This was the most hair-raising ride we've ever taken. (Well, except for that
horrific boat ride with drug smugglers on the Amazon.... and the scary flight
in the bucket-of-bolts Uzbekistan Airways plane..... and riding
through insane traffic in Ho Chi Minh City in a pedicab with our unprotected legs stuck out in front....
and.... well, actually we've had a lot of traumatic transport!)
Back
to the shared bush taxi.
It was more shared than we expected. These small taxis leave when full - the
driver plus two passengers in the front and four passengers in the rear.

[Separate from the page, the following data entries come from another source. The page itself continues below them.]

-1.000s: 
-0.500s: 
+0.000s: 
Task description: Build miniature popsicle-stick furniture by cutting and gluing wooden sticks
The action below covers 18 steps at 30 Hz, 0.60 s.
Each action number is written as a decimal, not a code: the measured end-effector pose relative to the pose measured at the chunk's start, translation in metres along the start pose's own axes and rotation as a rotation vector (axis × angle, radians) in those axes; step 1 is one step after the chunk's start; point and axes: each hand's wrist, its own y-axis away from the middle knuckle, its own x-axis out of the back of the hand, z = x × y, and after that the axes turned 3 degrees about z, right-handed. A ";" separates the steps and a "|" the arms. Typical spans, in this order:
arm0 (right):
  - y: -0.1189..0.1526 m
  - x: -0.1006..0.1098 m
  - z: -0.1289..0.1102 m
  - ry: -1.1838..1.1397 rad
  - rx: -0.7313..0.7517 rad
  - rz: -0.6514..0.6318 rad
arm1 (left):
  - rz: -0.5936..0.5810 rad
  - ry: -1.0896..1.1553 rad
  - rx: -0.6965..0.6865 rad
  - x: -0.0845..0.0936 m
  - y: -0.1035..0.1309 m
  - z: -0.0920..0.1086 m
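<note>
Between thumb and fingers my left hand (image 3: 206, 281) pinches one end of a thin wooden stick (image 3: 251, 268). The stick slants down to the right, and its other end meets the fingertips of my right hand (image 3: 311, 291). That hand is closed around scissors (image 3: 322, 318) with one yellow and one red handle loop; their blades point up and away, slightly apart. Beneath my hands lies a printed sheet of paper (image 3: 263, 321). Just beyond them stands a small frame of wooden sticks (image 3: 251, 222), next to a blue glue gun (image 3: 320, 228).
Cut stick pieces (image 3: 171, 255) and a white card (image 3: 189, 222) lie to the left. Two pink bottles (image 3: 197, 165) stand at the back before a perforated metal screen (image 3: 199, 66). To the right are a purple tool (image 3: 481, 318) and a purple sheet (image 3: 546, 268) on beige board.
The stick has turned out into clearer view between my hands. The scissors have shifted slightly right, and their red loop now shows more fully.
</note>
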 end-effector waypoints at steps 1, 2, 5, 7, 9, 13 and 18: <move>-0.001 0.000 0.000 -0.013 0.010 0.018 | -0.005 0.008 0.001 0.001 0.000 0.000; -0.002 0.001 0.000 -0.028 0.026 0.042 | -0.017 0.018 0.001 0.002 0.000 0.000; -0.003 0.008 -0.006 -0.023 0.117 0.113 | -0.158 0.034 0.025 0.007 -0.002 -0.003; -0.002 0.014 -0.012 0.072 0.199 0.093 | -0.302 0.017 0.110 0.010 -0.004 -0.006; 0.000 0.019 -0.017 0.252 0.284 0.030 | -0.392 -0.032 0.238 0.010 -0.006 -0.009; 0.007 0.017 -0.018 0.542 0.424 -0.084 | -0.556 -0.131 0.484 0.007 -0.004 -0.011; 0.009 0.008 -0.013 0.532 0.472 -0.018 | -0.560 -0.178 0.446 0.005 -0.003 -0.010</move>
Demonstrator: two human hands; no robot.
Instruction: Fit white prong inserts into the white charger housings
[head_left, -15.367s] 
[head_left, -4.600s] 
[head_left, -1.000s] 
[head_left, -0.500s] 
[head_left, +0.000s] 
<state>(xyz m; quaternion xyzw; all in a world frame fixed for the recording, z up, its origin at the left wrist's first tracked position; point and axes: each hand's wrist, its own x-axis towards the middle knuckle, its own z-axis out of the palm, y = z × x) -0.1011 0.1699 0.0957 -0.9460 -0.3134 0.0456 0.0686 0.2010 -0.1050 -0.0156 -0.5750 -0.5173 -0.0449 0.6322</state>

After
we climbed in, two men jammed themselves into the front passenger
seat, then a large woman got in back with us
and pulled her seven-year-old son onto her
lap. Lou figured the back bench was now full, but Joan knew the woman
probably had paid only for a single place, and asked Lou if we couldn't
buy the extra seat to be more comfortable on the three-hour
trip. Hoping we wouldn't have to pay an extra SIX DOLLARS, he
whispered back, "Let's wait and see what happens."
This is what
happened: two minutes later the taxi stopped to pick up a man and then it was
too late to buy the remaining space. The man climbed in and settled himself on
top of Lou. Squashed in a hot taxi with five people in the back seat - and no
seat belts - Joan told herself that Lou deserved to be sat on.
Lou's right foot
went to sleep in the first ten minutes; his left foot followed an hour later.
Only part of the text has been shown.